Triberita.com | Serang Banten,- Satresnarkoba Polres Serang Polda Banten, menangkap seorang juru parkir (jukir) berinisial RI (23), yang bekerja nyambi menjual narkotika jenis sabu di wilayah Hukum Polres Serang Polda Banten.
Berbekal pengembangan, pelaku akhirnya ditangkap di rumah kontrakannya di kawasan Kelurahan Serang, Kecamatan Serang, Kota Serang, sekitar pukul 01.30 WIB.
Dari penangkapan tersebut, polisi mengamankan barang bukti berupa satu paket sabu seberat 0,51 gram, dan satu unit handphone.
Kasatresnarkoba Polres Serang Polda Banten, AKP Michael K Tandayu mengatakan, penangkapan jukir yang diketahui selain pengguna, juga sebagai pengedar sabu tersebut, berawal dari informasi masyarakat.
“Berbekal informasi masyarakat, tim Satresnarkoba dipimpin IPDA Wawan Setiawan, langsung bergerak cepat menuju ke lokasi yang dicurigai sebagai tempat tinggal tersangka. Sekitar pukul 01.30 WIB, setelah diyakini tersangka berada dalam rumah, petugas kemudian melakukan penggerebekan. Saat dilakukan penangkapan, tersangka diduga baru saja mengonsumsi sabu,” ujar Tandayu, Kamis (12/10/2023).
“Dalam penggeledahan dilokasi, kami berhasil menemukan satu paket sabu yang disembunyikan dicelah pintu dapur. Tersangka dan barang bukti kami amankan ke Mapolres Serang untuk dilakukan pemeriksaan,” terang Tandayu.

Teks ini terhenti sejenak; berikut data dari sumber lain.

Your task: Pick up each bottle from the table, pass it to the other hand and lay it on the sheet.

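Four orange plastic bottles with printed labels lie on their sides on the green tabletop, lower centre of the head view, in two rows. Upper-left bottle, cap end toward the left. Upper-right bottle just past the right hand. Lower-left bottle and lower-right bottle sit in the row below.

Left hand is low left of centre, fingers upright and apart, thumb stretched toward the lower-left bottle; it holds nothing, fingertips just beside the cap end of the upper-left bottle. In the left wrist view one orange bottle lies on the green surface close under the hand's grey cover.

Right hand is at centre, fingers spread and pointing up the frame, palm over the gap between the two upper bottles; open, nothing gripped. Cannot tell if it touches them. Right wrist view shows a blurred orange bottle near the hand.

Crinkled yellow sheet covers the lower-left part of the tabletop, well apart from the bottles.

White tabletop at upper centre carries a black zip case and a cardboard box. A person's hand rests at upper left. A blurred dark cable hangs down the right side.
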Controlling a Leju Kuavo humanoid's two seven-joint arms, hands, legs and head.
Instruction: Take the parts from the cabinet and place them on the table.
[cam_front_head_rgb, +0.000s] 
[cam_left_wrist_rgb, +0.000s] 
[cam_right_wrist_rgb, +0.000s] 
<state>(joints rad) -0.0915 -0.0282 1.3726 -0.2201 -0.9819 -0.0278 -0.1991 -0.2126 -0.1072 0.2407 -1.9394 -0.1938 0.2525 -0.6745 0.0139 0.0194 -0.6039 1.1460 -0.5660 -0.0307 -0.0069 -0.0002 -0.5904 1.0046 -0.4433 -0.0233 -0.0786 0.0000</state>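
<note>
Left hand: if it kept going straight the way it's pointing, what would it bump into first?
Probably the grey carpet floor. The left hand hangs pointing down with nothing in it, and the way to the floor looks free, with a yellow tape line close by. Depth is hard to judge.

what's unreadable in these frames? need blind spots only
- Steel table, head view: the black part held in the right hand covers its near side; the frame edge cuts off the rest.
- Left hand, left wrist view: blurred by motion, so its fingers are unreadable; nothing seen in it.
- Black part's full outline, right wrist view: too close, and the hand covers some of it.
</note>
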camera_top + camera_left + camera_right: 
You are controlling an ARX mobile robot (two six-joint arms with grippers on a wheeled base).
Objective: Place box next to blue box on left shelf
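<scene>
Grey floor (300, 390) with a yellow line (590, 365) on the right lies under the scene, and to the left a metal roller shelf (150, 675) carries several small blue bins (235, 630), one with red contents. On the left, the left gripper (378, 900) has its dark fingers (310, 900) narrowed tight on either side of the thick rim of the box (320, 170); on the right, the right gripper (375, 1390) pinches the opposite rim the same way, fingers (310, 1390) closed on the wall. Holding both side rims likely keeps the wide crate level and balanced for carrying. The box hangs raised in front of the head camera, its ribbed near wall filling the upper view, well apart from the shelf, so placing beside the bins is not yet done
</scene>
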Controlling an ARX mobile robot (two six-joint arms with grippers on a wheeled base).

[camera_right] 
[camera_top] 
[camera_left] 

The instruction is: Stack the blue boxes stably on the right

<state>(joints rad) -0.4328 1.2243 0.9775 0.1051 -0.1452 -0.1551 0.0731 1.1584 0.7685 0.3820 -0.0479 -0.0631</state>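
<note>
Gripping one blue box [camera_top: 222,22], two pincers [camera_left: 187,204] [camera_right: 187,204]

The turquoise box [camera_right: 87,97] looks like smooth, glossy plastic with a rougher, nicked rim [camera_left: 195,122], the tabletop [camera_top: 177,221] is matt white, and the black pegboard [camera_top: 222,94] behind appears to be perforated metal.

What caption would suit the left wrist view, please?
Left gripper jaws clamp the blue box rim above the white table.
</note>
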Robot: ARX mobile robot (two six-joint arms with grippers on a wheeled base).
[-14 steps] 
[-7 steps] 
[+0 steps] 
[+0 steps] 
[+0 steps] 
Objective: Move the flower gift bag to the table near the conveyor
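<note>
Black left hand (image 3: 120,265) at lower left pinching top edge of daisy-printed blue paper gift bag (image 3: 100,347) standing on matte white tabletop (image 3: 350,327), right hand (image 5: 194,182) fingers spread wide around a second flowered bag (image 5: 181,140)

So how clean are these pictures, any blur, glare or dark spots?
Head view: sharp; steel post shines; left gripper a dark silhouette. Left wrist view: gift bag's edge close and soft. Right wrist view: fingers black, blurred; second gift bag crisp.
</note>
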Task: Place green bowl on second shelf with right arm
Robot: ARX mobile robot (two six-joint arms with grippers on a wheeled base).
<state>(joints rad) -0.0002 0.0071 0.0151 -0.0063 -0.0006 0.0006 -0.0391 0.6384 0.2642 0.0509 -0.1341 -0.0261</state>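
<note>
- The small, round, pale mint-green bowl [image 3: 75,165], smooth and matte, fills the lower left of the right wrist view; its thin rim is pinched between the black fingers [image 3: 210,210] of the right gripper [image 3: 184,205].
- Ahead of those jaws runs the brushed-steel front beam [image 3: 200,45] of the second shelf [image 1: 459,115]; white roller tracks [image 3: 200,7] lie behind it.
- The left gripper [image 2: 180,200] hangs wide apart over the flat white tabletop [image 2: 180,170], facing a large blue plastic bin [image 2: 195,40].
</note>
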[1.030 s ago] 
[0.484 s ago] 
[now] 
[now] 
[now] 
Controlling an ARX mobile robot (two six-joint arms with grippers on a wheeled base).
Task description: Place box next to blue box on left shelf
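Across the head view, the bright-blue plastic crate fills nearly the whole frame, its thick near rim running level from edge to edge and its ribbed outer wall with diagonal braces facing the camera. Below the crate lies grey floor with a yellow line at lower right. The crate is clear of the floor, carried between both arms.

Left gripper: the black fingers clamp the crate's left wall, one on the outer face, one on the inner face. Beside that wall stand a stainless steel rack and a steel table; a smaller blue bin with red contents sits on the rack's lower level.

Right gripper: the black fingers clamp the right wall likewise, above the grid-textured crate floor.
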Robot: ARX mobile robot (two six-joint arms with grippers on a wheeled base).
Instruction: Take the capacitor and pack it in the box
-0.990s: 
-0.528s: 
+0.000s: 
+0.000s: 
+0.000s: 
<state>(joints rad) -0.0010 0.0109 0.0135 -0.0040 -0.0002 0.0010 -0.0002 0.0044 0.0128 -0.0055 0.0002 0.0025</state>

Tandayu menambahkan, dari hasil pemeriksaan, tersangka mengakui jika paket sabu yang diamankan dirumahnya, benar adalah miliknya.
“Dalam pengakuannya, tersangka RI mengakui sudah lama mengkonsumsi dan bisnis sabu, dan barang bukti tersebut didapat dari orang yang mengaku bernama Iwan, warga Jakarta Barat,” ujar Tandayu menirukan pengakuan tersangka RI yang sampai saat ini, Kamis (12/10/2023) masih menjalani pemeriksaan dan penahanan di Rutan Polres Seran Polda Banten.
Selain mendapat keuntungan jualan sabu, tersangka mengakui juga bisa menggunakan sabu dagangannya secara gratis.
“Akibat perbuatannya,tersangka Ri kini telah dilakukan penahanan di Rutan Polres Serang. Ia dijerat Pasal 114 ayat (1) jo Pasal 112 ayat (1) UU RI Nomor 35 Tahun 2009 tentang Narkotika, dengan ancaman hukuman minimal lima tahun penjara,”terang Tandayu.